The firecat had made a quick circle of the cart over all this time; Koharu did not see this but could see the regular splotches of blood surrounding them when she looked around. The firecat sat resolutely, its eyes clear, guarding Houshi-sama with what little remained of its life.
Koharu at once decided she loved this creature more than words could express.
She bandaged the chest wound as best she could, and as she pulled several warm layers of silk and linen over Houshi-sama, the firecat emitted a whorl of flame, and now she was nothing more than a kitten. Koharu stepped down from the cart to fetch the firecat, but the creature turned to the sky and gave off a crying mew of such misery and pity that Koharu's legs went weak and she fell to her knees, and Koharu understood Kirara as well as Sango could, and the feline cry of I have failed my mistress forgive me made her crumble, and as Koharu walk-stumble-crawled to the firecat.
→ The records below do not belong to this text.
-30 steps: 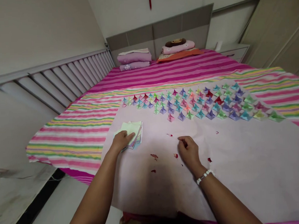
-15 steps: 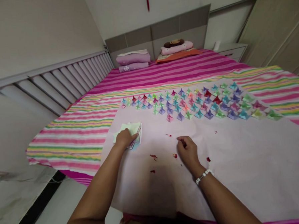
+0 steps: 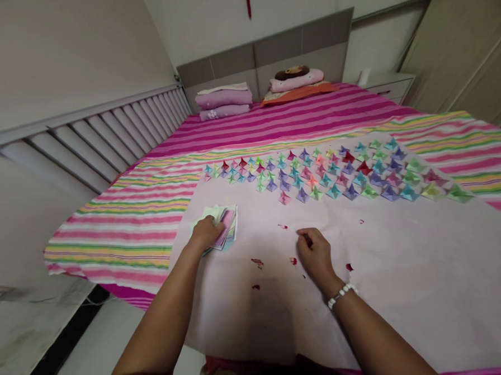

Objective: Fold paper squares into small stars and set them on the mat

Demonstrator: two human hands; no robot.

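Observation:
My left hand (image 3: pixel 206 232) rests on a stack of coloured paper sheets (image 3: pixel 230 225), thumb and fingers pinching a pale green sheet (image 3: pixel 213 212) at the top. Pink, white and blue edges fan out to the right of the fingers. My right hand (image 3: pixel 315 250), with a white beaded bracelet (image 3: pixel 342 295) on its wrist, lies curled on the white sheet (image 3: pixel 406 274); thumb and index tip meet and nothing shows between them. Close by are small red scraps (image 3: pixel 293 261) and a dark red scrap (image 3: pixel 349 267).
Rows of folded paper pieces (image 3: pixel 325 179) in many colours stand across the far part of the white sheet. Beneath it lies a striped bedspread (image 3: pixel 126 222). Folded bedding (image 3: pixel 224 99) and pillows (image 3: pixel 297 80) sit by the headboard (image 3: pixel 301 42). A railing (image 3: pixel 105 133) runs along the left.
My left hand has drawn slightly to the left with the green paper, baring a pink sheet underneath. The right hand has stayed in place.

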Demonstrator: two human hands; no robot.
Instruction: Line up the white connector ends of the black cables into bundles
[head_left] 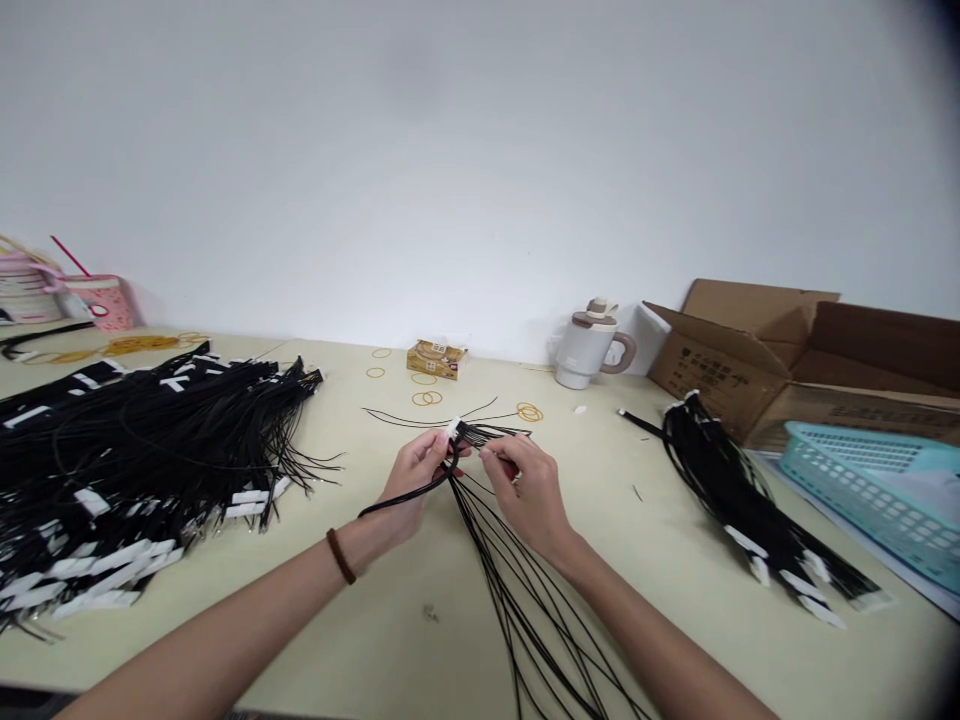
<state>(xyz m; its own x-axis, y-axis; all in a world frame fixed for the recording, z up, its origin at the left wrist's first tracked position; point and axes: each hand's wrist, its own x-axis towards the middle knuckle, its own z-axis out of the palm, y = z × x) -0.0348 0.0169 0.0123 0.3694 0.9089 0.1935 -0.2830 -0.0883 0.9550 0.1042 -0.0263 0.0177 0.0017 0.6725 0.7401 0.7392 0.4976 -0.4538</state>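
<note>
At frame centre, gripping the white connector [454, 428] with left fingers [429, 446] and pinching black wires [474, 434] with right fingers [496, 468], apparently separating them, likely needing a steady hold next.

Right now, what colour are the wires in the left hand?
Black; the wires in the left hand show best in the head view, the only one.

The bare left hand [411, 468] and the bare right hand [529, 490] are close together, fingertips facing each other. Both are pinching, with thumbs and fingers bent. The bare left arm [247, 590] slants down and left from its hand; the bare right arm [652, 630] slants down and right.
</note>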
Kirara was curled up into a ball, and by the time she reached the creature Kirara was red and sticky and barely warm at all.
Koharu cradled the soft bundle in her arms for the longest time, but when she heard Miroku-sama's labored breathing and wet coughs, she delicately but quickly lay the firecat down and forgot about her.
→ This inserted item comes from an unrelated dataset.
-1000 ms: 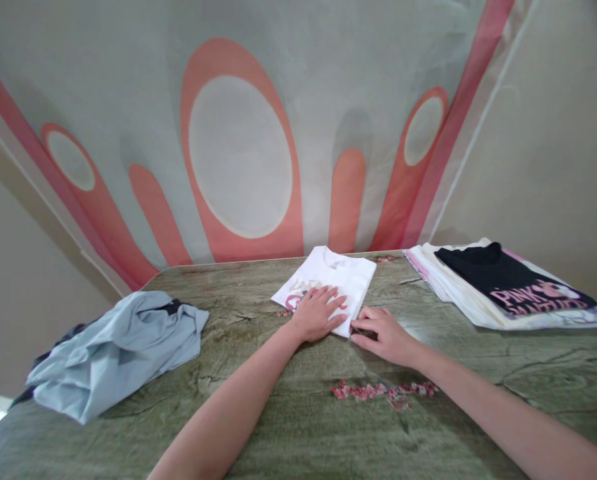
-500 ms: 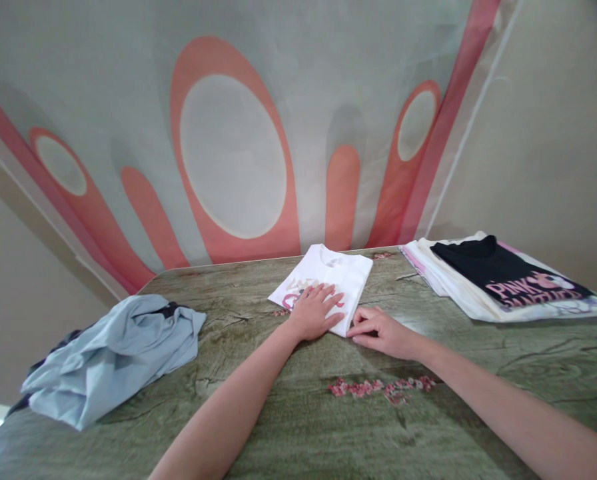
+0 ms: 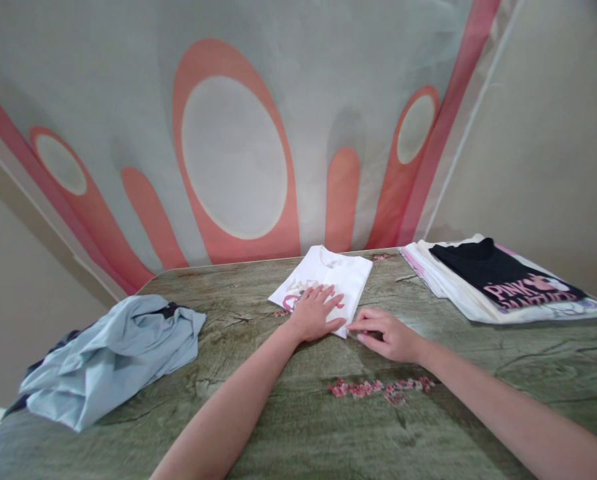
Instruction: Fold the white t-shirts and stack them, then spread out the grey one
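A folded white T-shirt [image 3: 346, 267] with a printed design lies near the far edge of the wood-patterned table. My left hand [image 3: 314, 315] rests flat on its lower part with the fingers spread, covering some of the print. Beside the shirt's near right corner is my right hand [image 3: 386, 335]. Its index fingertip touches that corner, while the thumb sits apart below and holds nothing.
To the right lies a stack of folded shirts [image 3: 446, 280], with a black T-shirt [image 3: 483, 263] on top. A crumpled pile of light blue-grey cloth [image 3: 113, 360] lies at the left edge of the table [image 3: 288, 413]. A patterned wall covering [image 3: 308, 80] rises behind.
My right thumb has drawn back from the shirt's corner, and the index finger now reaches to it. My left hand stays in place on the shirt.
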### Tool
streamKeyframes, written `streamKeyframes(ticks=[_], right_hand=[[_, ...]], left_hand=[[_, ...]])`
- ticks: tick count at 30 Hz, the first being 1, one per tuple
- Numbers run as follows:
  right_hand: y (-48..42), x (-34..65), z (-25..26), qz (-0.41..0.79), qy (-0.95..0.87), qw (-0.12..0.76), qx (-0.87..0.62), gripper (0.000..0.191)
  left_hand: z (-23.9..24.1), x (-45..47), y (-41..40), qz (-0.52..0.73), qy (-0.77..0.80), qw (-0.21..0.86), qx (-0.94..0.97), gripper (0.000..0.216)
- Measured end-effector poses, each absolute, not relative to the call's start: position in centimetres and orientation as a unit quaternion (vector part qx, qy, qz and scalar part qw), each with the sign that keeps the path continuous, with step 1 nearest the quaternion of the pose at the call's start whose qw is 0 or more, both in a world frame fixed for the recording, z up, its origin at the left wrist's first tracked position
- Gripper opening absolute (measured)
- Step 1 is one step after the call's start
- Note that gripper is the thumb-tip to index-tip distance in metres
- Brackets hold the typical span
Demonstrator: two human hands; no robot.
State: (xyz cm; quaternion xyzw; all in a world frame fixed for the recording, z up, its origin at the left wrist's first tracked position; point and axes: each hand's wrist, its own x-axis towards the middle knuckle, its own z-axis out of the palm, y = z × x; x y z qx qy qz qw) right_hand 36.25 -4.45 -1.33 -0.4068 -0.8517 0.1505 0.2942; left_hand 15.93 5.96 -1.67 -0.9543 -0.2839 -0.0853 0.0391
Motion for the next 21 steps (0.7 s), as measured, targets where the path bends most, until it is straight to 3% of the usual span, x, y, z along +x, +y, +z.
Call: streamKeyframes(ticks=[7, 14, 17, 21], right_hand=[[-4.8, 35.2, -0.9, 0.096, -0.882, 0.241, -0.394, 0.025], [-4.8, 35.4, -0.5, 0.087, -0.835, 0.338, -0.426, 0.018], [-4.5, 35.6, -0.7, 0.086, -0.818, 0.341, -0.456, 0.024], [-4.0, 35.8, -1.6, 0.078, -0.82, 0.26, -0.504, 0.039]], left_hand=[[-1.3, 15.9, 5.9, -0.089, -0.279, 0.043, -0.955, 0.057], [-1.0, 16.1, 4.5, -0.079, -0.289, 0.035, -0.954, 0.066], [-1.1, 16.5, 3.1, -0.079, -0.3, 0.031, -0.95, 0.081], [-1.1, 17.1, 1.9, -0.074, -0.318, 0.025, -0.945, 0.089]])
Miroku-sama remembered her.
"Koharu."
"Hai, Miroku-sama?"
"The others are in danger. I have to return to them."
"I'm sorry, Miroku-sama. You're badly hurt. It's too dangerous to move you now."
"Where am I?"
"A field not far from the South Road. I made my camp here last night. I was about to leave when you came."
"Kirara. Did she return to Sango?"
"Miroku-sama. She . . ." Koharu shook her head.
Miroku-sama pulled his right fist out from beneath the covers and held his palm before his face. If the wound hurt with such an action, he did not show it.
"After all this," Miroku said, "we fall to a group of samurai. No last battle with Naraku. Not even close."
He clenched his fist.
"My fault entirely. My karma has grown to such proportions that it came to me all in this lifetime, and spread to my friends as well. I stole a thousand trinkets and drove a bullet through Kagome-sama's heart. I drank a thousand bottles of sake and filled Sango's belly with spears."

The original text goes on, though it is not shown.